Треугольник в кармане. Рассказ | страница 5



В комоде под зеркалом, все же надеясь на нашу встречу в будущем, я хранила сверток лучшей бумаги, которую только смогла достать с десятком-другим карандашей, а также помаду красивого малинового оттенка, тушь и набор дамского нижнего белья. Размера ее я не знала, но из женской солидарности считала себя обязанной подарить ей что-нибудь красивое и женственное.

Ларка однажды написала, что единственное, что ее удручало в лагерной жизни и с чем она так и не смогла смириться — отсутствие женственности. Какие там наряды, просто чистой речи не хватало порой для жизни, культурной и сносной компании. Женщины, работая в цехах и опыляясь от видавших виды заключенных, быстро теряли нежность и какую-либо женственность, речь их становилась грубой как мозоли на руках и ржавой как трубы в общественных туалетах. Постоянно курящие и пьющие чафир, они были чем-то вроде биомассы, используемой для работы в цеху, «раз уж обществу не сгодились». Зечки быстро теряли веру в себя, отказывались учиться и перевоспитывались на новый манер, позабыв напрочь о свободе с ее березками, платьями и зелеными лодочками по последней моде. Книги в библиотеке брали редко, а сама библиотекарша Зоя, которая вызывала у Ларки жгучую зависть своим местом занятости, книги выдавала не всем и не всегда.

Ларке выдавала, считая ее родственной душой и в целом культурным человеком. Зоя была практически единственным единомышленником хрупковатой и творчески просвещенной Ларисы, которая дружила всегда и со всеми. Сама она признавалась, что ее спасало творчество, особенно поэзия. В описаниях природы она гуляла, наслаждаясь свободой и невинной красой необъятной Родины. Реки, горы, цветы, облака — все оживало в ее произведениях, становилось наполненным и оживляло, наполняло ее саму, сохраняя утонченность и изящество речи.

Закипятив снова чайник и торжественно достав конверт с бумагой и дефицитным бельем, я ждала Ларку из царства снов как верный пес и перьеносец. Один Бог мог знать, что ей снилось и почему так долго. Уже была половина одиннадцатого, а она все еще посапывала в подушку с лицом ангела, окунувшего по незнанию руки в преисподнюю. Белокурая поэтесса, говорившая по ночам полусонным голосом, вызывала умиление и была причиной моего тихого и радостного умиротворения, поскольку я, начитавшись в газетах рассказов про лагерную жизнь, все же немного переживала за нее и ее здоровье, как физическое, так и моральное.

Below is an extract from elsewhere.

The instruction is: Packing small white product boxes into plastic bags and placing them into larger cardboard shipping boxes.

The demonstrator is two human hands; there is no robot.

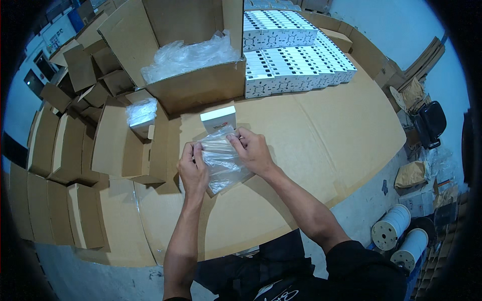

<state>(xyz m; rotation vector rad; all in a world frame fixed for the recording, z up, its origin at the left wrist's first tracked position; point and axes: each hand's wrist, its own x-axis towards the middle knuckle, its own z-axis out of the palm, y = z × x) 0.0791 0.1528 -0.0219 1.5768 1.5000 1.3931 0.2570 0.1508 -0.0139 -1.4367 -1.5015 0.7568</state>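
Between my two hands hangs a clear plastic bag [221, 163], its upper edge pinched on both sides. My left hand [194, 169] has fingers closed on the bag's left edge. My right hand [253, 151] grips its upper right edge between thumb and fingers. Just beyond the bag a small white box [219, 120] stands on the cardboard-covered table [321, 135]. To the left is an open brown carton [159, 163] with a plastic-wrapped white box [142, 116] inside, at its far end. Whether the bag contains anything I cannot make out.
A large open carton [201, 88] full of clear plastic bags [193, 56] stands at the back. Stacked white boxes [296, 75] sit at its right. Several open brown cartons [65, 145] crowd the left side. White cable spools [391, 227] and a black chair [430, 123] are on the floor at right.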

Честно говоря, увидев ее воочию в первый раз, я ожидала, что она будет такой же, как и в письмах — легкой как ветер, с горящими поэзией глазами, словно муза лагерной жизни. Она же была совершенно земной и в то же время похожей на грибной дождик к обеду, свежей и майской. С превосходным чувством юмора и красивой осанкой, она шутила бесстрашнее Сталина и молчала ярче Зыкиной. К ее радости и безусловному везению, седина только слегка скрасила ее белокурые локоны и оживила вполне приятные черты лица с глубокими и красивыми серыми глазами. Она не была красавицей в прямом смысле этого слова, но в ней жила какая-то иная красота, недоступная глазу, содержащая в себе то, как она двигалась, говорила, улыбалась. Такое чувство, что она объединила в себе разные противоположности, создав неповторимую сложность характера. Складывалось такое впечатление, что сама поэзия, плавящая грубость и скрашивающая серость быта лагеря, смотрела через нее ласково и просто, трогая до души, словно природа в ее стихах.